To prevent that from happening, modify intel_pstate_update_policies()
to always switch back to the set of limits that was used right before
it has been invoked.

Fixes: 111b8b3fe4fa (cpufreq: intel_pstate: Always keep all limits settings in sync)
Signed-off-by: Rafael J. Wysocki <rafael.j.wysocki@xxxxxxxxx>
---

-> v2:
Save and restore the limits value in intel_pstate_update_policies() under
intel_pstate_limits_lock or otherwise (a) it may change in the middle of an
update from a concurrent thread and (b) it may not point to the set of
limits that has just been updated any more when read outside of the lock.

---
drivers/cpufreq/intel_pstate.c | 21 +++++++++++++++------
1 file changed, 15 insertions(+), 6 deletions(-)

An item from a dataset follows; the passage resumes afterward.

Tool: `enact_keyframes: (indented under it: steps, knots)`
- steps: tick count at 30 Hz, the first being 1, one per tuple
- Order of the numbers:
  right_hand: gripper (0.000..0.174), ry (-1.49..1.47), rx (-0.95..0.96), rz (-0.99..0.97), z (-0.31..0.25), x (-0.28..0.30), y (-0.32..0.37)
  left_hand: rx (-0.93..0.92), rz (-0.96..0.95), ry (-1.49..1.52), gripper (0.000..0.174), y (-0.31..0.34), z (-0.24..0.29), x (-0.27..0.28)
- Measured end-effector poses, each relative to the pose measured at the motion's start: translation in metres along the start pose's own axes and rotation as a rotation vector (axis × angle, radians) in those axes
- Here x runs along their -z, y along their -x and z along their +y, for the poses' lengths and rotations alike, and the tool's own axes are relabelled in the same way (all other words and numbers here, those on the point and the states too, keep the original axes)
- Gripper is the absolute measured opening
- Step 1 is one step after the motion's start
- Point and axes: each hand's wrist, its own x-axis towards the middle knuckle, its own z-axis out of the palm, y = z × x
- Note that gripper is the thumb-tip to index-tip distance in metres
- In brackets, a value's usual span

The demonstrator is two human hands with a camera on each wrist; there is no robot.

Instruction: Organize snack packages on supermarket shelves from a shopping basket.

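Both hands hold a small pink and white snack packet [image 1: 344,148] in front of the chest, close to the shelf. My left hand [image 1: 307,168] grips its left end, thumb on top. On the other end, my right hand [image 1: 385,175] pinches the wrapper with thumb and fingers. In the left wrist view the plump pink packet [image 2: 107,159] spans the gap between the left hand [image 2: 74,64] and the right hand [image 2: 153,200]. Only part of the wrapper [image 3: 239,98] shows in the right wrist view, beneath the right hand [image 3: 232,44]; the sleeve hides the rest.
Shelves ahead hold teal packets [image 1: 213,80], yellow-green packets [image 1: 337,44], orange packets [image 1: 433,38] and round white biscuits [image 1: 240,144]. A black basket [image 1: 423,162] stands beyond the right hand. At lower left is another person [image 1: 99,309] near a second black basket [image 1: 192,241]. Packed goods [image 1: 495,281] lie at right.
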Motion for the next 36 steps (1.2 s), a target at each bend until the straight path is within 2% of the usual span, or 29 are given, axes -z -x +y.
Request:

Index: linux-pm/drivers/cpufreq/intel_pstate.c
===================================================================
--- linux-pm.orig/drivers/cpufreq/intel_pstate.c
+++ linux-pm/drivers/cpufreq/intel_pstate.c
@@ -973,11 +973,20 @@ static int intel_pstate_resume(struct cp
}

static void intel_pstate_update_policies(void)
+ __releases(&intel_pstate_limits_lock)
+ __acquires(&intel_pstate_limits_lock)
{
+ struct perf_limits *saved_limits = limits;
int cpu;

+ mutex_unlock(&intel_pstate_limits_lock);
+
for_each_possible_cpu(cpu)
cpufreq_update_policy(cpu);
+
+ mutex_lock(&intel_pstate_limits_lock);
+
+ limits = saved_limits;
}

/************************** debugfs begin ************************/
@@ -1185,10 +1194,10 @@ static ssize_t store_no_turbo(struct kob

limits->no_turbo = clamp_t(int, input, 0, 1);

- mutex_unlock(&intel_pstate_limits_lock);
-
intel_pstate_update_policies();

+ mutex_unlock(&intel_pstate_limits_lock);
+
mutex_unlock(&intel_pstate_driver_lock);

return count;
@@ -1222,10 +1231,10 @@ static ssize_t store_max_perf_pct(struct
limits->max_perf_pct);
limits->max_perf = div_ext_fp(limits->max_perf_pct, 100);

- mutex_unlock(&intel_pstate_limits_lock);
-
intel_pstate_update_policies();

+ mutex_unlock(&intel_pstate_limits_lock);
+
mutex_unlock(&intel_pstate_driver_lock);

return count;
@@ -1259,10 +1268,10 @@ static ssize_t store_min_perf_pct(struct
limits->min_perf_pct);
limits->min_perf = div_ext_fp(limits->min_perf_pct, 100);

- mutex_unlock(&intel_pstate_limits_lock);
-
intel_pstate_update_policies();

+ mutex_unlock(&intel_pstate_limits_lock);
+
mutex_unlock(&intel_pstate_driver_lock);

return count;